[Start of Attachment]

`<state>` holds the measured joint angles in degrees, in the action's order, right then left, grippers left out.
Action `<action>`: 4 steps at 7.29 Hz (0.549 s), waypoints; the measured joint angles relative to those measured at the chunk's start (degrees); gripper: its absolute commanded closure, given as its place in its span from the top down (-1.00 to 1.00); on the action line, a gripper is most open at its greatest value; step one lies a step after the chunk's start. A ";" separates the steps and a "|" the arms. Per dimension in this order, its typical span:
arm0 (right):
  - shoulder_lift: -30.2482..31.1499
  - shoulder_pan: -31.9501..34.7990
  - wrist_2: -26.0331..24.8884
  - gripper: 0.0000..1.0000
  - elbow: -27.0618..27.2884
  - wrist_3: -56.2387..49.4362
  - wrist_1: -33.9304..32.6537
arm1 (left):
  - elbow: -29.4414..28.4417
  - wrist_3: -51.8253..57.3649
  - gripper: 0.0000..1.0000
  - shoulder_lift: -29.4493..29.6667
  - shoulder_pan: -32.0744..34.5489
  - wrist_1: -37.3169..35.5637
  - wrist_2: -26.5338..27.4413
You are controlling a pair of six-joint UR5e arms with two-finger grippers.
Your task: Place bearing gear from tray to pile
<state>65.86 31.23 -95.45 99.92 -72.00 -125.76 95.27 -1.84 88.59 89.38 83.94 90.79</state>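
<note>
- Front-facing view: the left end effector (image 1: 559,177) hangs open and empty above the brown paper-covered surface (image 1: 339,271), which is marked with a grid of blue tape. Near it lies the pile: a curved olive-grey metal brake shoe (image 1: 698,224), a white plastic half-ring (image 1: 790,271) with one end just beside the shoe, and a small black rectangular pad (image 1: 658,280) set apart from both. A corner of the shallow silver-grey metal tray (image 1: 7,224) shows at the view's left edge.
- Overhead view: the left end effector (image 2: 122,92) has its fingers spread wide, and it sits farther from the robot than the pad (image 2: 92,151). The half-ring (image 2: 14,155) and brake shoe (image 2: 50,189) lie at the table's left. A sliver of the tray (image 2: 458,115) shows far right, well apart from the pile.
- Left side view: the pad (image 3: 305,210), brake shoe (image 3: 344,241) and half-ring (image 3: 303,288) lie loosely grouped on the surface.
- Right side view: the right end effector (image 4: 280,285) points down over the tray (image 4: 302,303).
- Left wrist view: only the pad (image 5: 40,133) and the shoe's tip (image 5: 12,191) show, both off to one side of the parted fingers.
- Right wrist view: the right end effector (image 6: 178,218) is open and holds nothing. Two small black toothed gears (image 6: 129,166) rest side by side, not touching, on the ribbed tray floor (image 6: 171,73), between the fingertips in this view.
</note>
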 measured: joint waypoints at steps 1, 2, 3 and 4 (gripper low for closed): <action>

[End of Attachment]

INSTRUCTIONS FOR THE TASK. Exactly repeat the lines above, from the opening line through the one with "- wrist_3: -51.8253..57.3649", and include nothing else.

SOLUTION TO THIS TASK.
`<state>` holds the measured joint angles in degrees, in the action's order, right then left, grippers left out.
Action `<action>`: 4 steps at 7.29 Hz (0.549 s), waypoints; the measured joint angles relative to those measured at the chunk's start (degrees); gripper: its absolute commanded closure, given as its place in its span from the top down (-1.00 to 1.00); on the action line, a gripper is most open at its greatest value; step one lies a step after the chunk's start. A ";" separates the steps and a "|" the arms. Per dimension in this order, its typical span:
arm0 (right):
  - shoulder_lift: -30.2482..31.1499
  - shoulder_pan: -31.9501..34.7990
  - wrist_2: -26.0331..24.8884
  - gripper: 0.0000..1.0000
  - elbow: -27.0618..27.2884
  - wrist_3: -56.2387..49.4362
  - wrist_1: -33.9304..32.6537
arm1 (left):
  - elbow: -29.4414..28.4417
  - wrist_3: -51.8253..57.3649

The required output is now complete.